● **Work item**
Could you copy every line from the material below in which "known" appears?

▼▼▼

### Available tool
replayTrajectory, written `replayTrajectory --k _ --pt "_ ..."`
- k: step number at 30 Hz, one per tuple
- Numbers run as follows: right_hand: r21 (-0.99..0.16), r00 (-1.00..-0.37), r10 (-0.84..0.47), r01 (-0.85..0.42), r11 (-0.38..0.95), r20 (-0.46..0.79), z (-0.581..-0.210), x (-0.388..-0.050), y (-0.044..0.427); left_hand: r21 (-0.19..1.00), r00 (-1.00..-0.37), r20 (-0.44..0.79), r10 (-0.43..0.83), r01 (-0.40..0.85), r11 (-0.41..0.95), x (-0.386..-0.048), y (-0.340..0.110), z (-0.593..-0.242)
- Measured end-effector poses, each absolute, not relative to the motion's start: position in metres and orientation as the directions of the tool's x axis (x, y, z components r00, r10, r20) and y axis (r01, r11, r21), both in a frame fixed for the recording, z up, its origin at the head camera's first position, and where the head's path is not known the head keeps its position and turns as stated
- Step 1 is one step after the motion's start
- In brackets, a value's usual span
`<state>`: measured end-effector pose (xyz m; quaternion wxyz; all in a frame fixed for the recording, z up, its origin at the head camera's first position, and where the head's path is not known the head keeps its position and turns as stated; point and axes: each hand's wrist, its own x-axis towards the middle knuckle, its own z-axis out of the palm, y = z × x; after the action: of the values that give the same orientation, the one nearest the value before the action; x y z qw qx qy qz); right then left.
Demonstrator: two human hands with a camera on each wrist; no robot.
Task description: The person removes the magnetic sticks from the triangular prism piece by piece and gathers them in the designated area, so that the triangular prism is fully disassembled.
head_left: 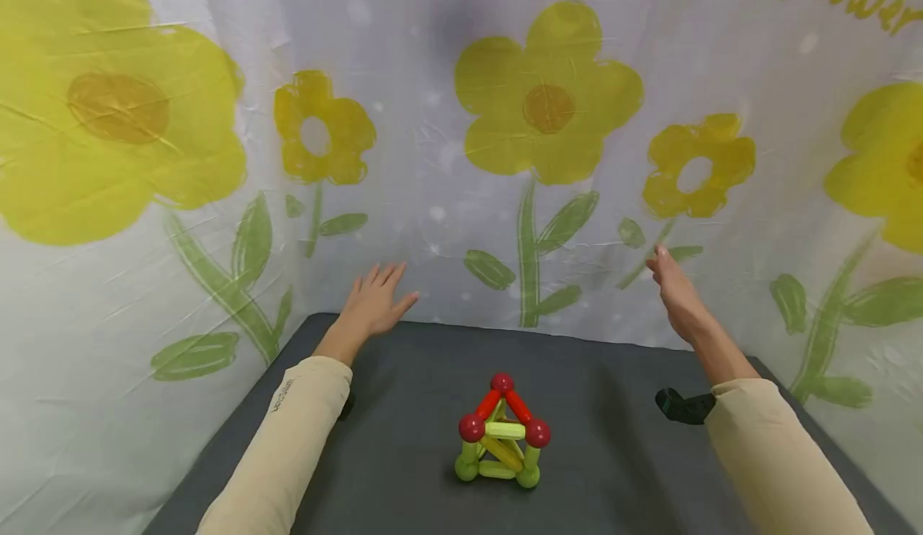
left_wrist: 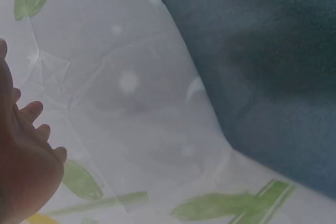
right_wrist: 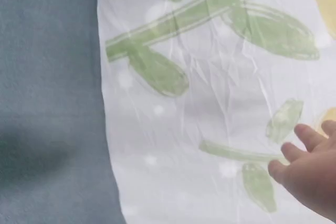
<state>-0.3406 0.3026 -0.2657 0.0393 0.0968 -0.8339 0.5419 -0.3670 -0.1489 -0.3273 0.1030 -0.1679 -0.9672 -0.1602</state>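
On the dark table stands a small framework (head_left: 502, 431) of rods and balls, with red parts at the top and green and yellow ones below. My left hand (head_left: 373, 303) is raised over the table's far left part, fingers spread and holding nothing. In the left wrist view that hand (left_wrist: 26, 150) shows at the left edge. My right hand (head_left: 678, 291) is held up at the far right with its fingers extended, also holding nothing. It appears at the right edge of the right wrist view (right_wrist: 312, 166). Neither hand touches the framework, which sits between the two forearms.
A pale cloth (head_left: 433, 223) printed with yellow flowers and green stems hangs behind and beside the dark table (head_left: 577, 471). A black strap or band (head_left: 683, 407) shows at the right wrist. Soft shadows of the arms fall on the table.
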Motion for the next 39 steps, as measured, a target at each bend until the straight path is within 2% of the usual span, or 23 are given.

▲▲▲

● **Result of the task**
- Measured end-effector poses, each absolute, not relative to the motion's start: position in metres and orientation as the directions of the tool's x axis (x, y, z components r00, r10, r20) and y axis (r01, r11, r21), both in a frame fixed for the recording, z up, its origin at the head camera's first position, and where the head's path is not known the head keeps its position and turns as stated
`<state>`: measured end-effector pose (xyz m; quaternion wxyz; all in a frame fixed for the recording, z up, its origin at the head camera's first position, and where the head's path is not known the head keeps its position and turns as stated; point and axes: each hand's wrist, its own x-axis towards the middle knuckle, its own z-axis out of the palm, y = z × x; after the action: of the values that give the same orientation, the one nearest the value before the action; x y z qw qx qy qz); right then left.

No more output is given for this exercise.